UK and 18 other EU countries call for business red tape reduction
OREANDA-NEWS. November 27, 2015. Eighteen EU member states have joined Chancellor George Osborne and Business Secretary Sajid Javid in calling on the EU to slash burdens on business, demonstrating a clear commitment from across Europe to the UK’s competitiveness agenda.
The UK ministers, alongside Finance Ministers and Business Secretaries of the other EU member states, who between them represent over three-quarters of EU citizens and over 80% of EU GDP, have written to European Commission Vice President Frans Timmermans calling for the Commission to adopt clear targets for reducing the overall burden of EU regulation on business, writing:
Our regulatory system needs to be fit for the 21st century. This means better and simpler regulation. Unnecessary burdens in EU legislation must be removed.
The letter reinforces the Prime Minister’s call earlier this month for such a target in his letter to Donald Tusk on the UK’s renegotiation and his speech which urged the EU to go further in adding to our competitiveness, rather than detracting from it.
The letter welcomes Mr Timmermans’ leadership and the more strategic approach taken by the Commission towards cutting business red tape, demonstrated by the recently-published 2016 Work Programme’s focus on competitiveness, going on to state that:
We must build on the momentum for change in our regulatory culture and ensure that progress is never rolled back. It must nourish entrepreneurship and innovation, and provide for the future prosperity of all our citizens.

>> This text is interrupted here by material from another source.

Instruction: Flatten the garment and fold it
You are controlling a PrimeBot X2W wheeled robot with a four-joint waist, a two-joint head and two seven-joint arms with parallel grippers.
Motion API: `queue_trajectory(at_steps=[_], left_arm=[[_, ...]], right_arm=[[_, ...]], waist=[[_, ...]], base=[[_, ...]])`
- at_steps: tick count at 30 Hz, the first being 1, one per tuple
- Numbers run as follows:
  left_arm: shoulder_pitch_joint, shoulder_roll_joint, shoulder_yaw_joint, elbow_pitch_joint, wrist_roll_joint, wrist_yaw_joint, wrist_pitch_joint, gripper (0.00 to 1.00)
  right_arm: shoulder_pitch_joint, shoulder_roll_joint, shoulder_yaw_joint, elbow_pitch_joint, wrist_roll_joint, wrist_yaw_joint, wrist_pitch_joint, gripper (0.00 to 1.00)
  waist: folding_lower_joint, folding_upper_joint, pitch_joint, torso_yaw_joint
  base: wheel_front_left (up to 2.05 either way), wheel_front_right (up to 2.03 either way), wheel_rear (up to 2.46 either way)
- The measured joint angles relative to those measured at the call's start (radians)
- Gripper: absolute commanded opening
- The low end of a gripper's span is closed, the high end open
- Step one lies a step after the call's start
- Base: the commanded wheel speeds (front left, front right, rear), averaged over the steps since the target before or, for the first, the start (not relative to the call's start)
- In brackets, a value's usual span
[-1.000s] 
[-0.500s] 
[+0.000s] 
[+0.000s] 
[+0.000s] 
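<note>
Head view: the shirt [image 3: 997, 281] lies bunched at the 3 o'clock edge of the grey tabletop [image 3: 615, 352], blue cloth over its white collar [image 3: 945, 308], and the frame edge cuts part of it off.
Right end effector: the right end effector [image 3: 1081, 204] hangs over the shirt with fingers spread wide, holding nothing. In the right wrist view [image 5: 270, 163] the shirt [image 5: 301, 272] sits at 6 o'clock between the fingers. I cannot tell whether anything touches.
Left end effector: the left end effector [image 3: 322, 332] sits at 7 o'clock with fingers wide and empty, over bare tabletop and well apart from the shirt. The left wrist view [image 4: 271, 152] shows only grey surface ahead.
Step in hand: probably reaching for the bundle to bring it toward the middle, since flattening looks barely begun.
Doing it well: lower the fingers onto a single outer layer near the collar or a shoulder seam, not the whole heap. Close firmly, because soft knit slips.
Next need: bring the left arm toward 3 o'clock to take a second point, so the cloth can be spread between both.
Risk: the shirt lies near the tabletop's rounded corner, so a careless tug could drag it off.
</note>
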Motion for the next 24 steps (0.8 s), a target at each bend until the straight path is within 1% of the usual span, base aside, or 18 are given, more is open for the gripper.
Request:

New targets for reducing the burden of business regulation would build on this approach. The Commission has already introduced an administrative burden reduction target, showing that such mechanisms are workable and effective. The introduction of business burden reduction targets would be a major step forward in the EU’s approach to regulation.
The letter has been signed by Austria, Bulgaria, the Czech Republic, Croatia, Cyprus, Denmark, Finland, France, Germany, Hungary, Ireland, Italy, Lithuania, Malta, the Slovak Republic, Slovenia, Spain and Sweden.
The adoption of a target to reduce business burdens would be the most recent UK-driven step towards greater EU competitiveness, adding to recent successes including the commitment to abolish roaming charges as of June 2017 and legislative proposals under the new Commission having fallen by 80%, with more regulations set to be repealed this year than in the whole of the previous Commission.
EU Business Ministers will discuss the letter with Vice President Timmermans during Monday’s (30 November 2015) Competitiveness Council in Brussels.